BEMS: Boston Emergency Medical Services
Eighty two percent of Black non-Hispanic (p=0.014), 6% Black Hispanic (p=0.031), 8% white Hispanic (p<0.001) and 3% non-Hispanic white (p=0.035) victims had predicted transport times above the overall median of 9.5 minutes.
The median transport time to the nearest trauma center for Black non-Hispanic victims was the highest followed by Black Hispanic, white Hispanic and finally white non-Hispanic victims (p<0.001). A depiction of shooting location hotspots, the median center shooting location and the predicted transport time to the nearest trauma center can be found in Figure 3. The majority of each race went to the same trauma center and were closest to the same EMS station.
Figure 3:


Hotspots of shootings across the city by race with predicted transport times.
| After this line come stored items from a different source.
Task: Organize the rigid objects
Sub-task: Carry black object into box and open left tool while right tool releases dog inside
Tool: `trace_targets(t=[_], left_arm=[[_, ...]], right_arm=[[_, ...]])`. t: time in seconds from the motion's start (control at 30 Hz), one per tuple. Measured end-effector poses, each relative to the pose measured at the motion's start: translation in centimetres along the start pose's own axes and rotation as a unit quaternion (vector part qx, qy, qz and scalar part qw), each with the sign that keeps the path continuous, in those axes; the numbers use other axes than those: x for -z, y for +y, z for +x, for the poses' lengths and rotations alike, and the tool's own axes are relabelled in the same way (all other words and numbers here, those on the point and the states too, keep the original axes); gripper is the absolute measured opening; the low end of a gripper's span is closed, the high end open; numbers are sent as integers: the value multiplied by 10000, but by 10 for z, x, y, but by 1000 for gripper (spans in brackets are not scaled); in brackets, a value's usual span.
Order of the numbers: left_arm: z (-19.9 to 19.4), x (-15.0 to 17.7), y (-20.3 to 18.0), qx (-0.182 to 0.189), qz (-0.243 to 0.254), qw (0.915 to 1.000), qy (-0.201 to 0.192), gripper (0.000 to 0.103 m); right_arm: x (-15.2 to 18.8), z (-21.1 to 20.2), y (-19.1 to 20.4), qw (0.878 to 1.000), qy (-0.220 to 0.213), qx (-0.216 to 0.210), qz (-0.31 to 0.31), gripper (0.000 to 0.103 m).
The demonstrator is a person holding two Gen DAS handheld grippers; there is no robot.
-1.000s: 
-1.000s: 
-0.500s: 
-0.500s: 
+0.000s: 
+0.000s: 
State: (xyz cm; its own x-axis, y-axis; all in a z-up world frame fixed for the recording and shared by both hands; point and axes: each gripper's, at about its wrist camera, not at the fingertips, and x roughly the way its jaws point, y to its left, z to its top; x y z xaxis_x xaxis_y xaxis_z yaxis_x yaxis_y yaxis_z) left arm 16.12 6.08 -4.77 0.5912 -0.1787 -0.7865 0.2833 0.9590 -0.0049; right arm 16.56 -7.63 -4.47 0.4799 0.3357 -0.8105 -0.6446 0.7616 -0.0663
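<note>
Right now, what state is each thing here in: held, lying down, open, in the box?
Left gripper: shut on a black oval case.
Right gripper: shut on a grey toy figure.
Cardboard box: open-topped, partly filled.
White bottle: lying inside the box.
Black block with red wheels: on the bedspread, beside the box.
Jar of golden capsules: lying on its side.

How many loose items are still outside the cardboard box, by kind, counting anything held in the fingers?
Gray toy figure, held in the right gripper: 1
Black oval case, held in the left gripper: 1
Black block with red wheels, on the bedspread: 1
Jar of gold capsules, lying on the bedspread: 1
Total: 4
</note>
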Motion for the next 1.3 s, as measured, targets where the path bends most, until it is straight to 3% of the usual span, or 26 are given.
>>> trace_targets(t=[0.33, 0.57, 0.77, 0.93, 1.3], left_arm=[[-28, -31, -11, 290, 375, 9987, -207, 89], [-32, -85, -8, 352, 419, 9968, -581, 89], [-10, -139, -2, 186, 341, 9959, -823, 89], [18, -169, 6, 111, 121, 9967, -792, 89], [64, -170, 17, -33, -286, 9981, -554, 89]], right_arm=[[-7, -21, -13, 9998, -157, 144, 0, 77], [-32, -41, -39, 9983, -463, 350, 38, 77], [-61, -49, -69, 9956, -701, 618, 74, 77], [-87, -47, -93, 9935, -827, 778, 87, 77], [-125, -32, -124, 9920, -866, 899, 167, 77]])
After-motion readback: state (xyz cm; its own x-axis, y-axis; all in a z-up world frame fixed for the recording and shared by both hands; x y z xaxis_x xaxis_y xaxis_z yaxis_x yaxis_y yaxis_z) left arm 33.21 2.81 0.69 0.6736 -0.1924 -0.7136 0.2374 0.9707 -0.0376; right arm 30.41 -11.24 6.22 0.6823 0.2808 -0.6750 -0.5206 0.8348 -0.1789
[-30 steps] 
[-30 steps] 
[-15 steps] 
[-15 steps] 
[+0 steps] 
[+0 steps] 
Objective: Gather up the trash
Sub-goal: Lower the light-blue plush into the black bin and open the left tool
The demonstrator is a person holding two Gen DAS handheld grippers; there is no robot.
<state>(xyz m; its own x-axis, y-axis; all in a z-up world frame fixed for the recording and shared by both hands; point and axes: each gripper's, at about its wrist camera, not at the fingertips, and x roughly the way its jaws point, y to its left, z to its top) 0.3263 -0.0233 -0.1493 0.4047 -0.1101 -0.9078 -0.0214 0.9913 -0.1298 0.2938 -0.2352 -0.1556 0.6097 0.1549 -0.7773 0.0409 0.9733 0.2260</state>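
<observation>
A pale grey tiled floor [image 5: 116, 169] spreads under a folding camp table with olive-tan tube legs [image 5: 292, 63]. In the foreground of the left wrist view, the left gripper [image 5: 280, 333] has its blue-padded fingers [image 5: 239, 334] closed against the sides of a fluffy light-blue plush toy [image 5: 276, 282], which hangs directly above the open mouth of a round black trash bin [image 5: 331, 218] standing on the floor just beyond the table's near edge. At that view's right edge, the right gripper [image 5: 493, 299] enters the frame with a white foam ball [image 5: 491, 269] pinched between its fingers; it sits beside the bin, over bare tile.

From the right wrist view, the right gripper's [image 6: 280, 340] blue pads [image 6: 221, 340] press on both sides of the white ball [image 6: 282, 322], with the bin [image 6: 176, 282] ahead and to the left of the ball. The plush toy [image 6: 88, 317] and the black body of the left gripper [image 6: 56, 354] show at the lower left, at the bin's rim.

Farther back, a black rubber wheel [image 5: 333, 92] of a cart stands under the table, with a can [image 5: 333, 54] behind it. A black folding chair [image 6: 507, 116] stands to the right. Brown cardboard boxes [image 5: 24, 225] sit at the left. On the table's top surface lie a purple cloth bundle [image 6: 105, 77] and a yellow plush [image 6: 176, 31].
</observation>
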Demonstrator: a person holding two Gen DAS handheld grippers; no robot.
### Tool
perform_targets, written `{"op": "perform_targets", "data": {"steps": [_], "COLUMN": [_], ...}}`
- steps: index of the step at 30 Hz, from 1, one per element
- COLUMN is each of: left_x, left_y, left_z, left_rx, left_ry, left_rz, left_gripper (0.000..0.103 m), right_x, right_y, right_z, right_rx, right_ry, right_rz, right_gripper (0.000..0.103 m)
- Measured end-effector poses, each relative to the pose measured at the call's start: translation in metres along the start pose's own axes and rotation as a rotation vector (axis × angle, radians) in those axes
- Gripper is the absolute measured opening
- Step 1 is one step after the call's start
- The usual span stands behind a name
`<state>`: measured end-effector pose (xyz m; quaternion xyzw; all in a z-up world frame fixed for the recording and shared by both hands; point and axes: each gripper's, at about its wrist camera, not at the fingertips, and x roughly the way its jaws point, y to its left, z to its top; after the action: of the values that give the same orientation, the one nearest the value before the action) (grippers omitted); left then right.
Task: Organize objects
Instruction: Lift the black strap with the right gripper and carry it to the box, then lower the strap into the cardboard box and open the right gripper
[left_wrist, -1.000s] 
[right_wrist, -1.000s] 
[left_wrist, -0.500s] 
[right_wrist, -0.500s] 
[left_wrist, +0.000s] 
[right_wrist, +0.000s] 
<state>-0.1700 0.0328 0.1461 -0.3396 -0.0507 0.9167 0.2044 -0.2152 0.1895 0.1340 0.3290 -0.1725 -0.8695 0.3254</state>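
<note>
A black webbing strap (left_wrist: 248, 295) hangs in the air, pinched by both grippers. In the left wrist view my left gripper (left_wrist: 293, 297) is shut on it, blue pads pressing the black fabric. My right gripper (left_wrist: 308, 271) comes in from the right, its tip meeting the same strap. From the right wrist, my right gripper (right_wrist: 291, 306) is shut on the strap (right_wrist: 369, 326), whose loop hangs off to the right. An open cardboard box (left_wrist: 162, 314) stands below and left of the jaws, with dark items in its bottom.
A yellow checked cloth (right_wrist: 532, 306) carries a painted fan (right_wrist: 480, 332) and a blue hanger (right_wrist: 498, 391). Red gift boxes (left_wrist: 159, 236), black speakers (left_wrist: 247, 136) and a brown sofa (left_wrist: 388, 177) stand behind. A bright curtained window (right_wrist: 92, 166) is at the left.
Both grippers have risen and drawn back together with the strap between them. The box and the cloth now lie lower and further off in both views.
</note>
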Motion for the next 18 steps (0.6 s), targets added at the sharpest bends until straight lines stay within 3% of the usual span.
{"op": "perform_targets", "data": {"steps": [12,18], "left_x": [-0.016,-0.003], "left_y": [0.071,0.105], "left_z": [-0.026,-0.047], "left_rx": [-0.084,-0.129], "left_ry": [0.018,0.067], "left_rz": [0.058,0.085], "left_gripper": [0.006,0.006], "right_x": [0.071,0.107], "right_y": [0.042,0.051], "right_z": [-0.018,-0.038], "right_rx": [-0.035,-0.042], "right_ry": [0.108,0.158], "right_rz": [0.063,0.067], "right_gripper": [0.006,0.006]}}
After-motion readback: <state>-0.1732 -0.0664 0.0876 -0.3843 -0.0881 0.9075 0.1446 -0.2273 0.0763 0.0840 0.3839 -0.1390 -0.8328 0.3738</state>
The median center of all shooting locations is also depicted for each race.
Using our spatial autoregressive model outputs with the predicted transport time for each racial group replaced with the median transport time for white non-Hispanic victims, Black non-Hispanic victim predicted mortality dropped from 17.8% to 16.9% (a difference of 25 deaths), Black Hispanic victim mortality dropped from 15.2% to 14.9% (a difference of one death) and white Hispanic mortality dropped from 19.4% to 18.8% (a difference of 3 deaths).
Discussion
In this study, we found a significant association between an increase in predicted transport time to a trauma center and the odds of mortality after a GSW in Boston. Additionally, we identified modest but statistically significant racial and ethnic inequity in temporal access to life-saving trauma care. Black non-Hispanic shooting victims faced the longest transport times to a trauma center followed by Black Hispanic victims, white Hispanic victims and finally white non-Hispanic victims. The current study is novel in its use of spatial autoregressive models to understand the relationship between travel time to a trauma center, racial disparities in access to trauma care, and gunshot wound mortality in a large database of firearm assaults in Boston.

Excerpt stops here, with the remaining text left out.